The 3.31 million U.S. residential and commercial property insurance policies in-force in 2011 were primarily bought from one of the 30-plus Fair Access to Insurance (FAIR) Plans or six Beach and Windstorm Plans, the report states. The cumulative exposure to loss in the U.S. residual property insurance market grew to a record-high $884.7 billion in 2011, up 17 percent from 2010’s $757.9 billion figure and higher than the previous record of $771.9 billion, set in 2007, the III’s white paper states.
Residential and commercial property owners are insured in the residual market when they are unable to acquire an insurance policy in the standard private market.
“Today, many residual property market plans have shifted away from their original mission as insurers of urban properties into major providers of insurance in high-risk coastal areas. It is important to recognize that many operate at deficits, or from slim positions of surplus, even in years with little or no catastrophe losses,” write the report’s co-authors, Dr. Robert Hartwig, president of the III and an economist, and Claire Wilkinson, author of the III’s Terms+Conditions blog. “A variety of factors are at play here, including the fact that state plans may be prohibited from charging a rate that is commensurate with the risk being assumed.”

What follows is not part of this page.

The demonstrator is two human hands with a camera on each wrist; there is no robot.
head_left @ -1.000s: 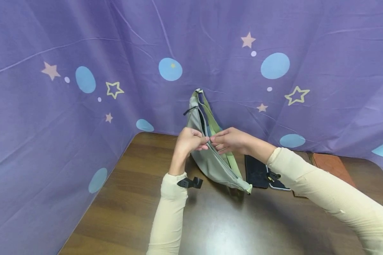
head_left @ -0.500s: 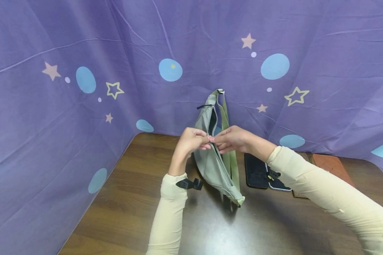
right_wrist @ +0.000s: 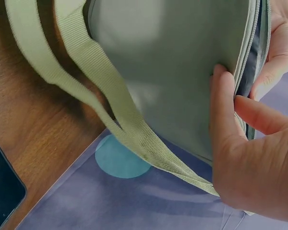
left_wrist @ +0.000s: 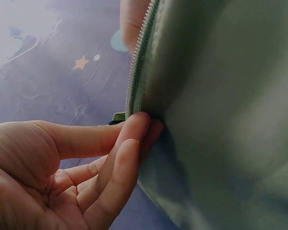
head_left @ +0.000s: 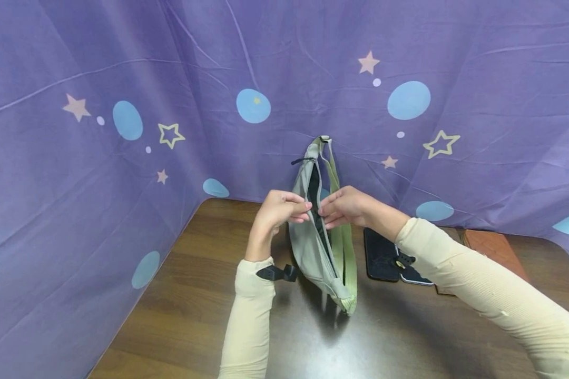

Florida’s Citizens Property Insurance Corp. wrote more than half (1.7 million) of the 3.31 million residual market policies that were in-force nationally as of year-end 2011.
The III report tracks with a July 2010 report from the Government Accountability Office (GAO) that said state-backed property funds in Florida, Texas and Mississippi had grown the most from 2005 to 2009. The number of policyholders in Mississippi grew by 169 percent, in Texas by 91 percent and in Florida, by 27 percent.
Of the 10 state programs examined, the GAO found that six charged rates that were not actuarially sound.
As of November 2011, 32 states and the District of Columbia had property insurance plans known as FAIR, an acronym for Fair Access to Insurance Requirements Plans. Six coastal states have similar Beach and Windstorm Insurance Plans that property insurers operate to provide coverage for both residences and commercial properties against damage from hurricanes and other windstorms. Properties must be located in a designated area to be eligible for insurance under these plans.
The III report provides analysis of the state-run property insurers of last resort in Alabama, Louisiana, Massachusetts, Mississippi, New York, North Carolina, South Carolina and Texas.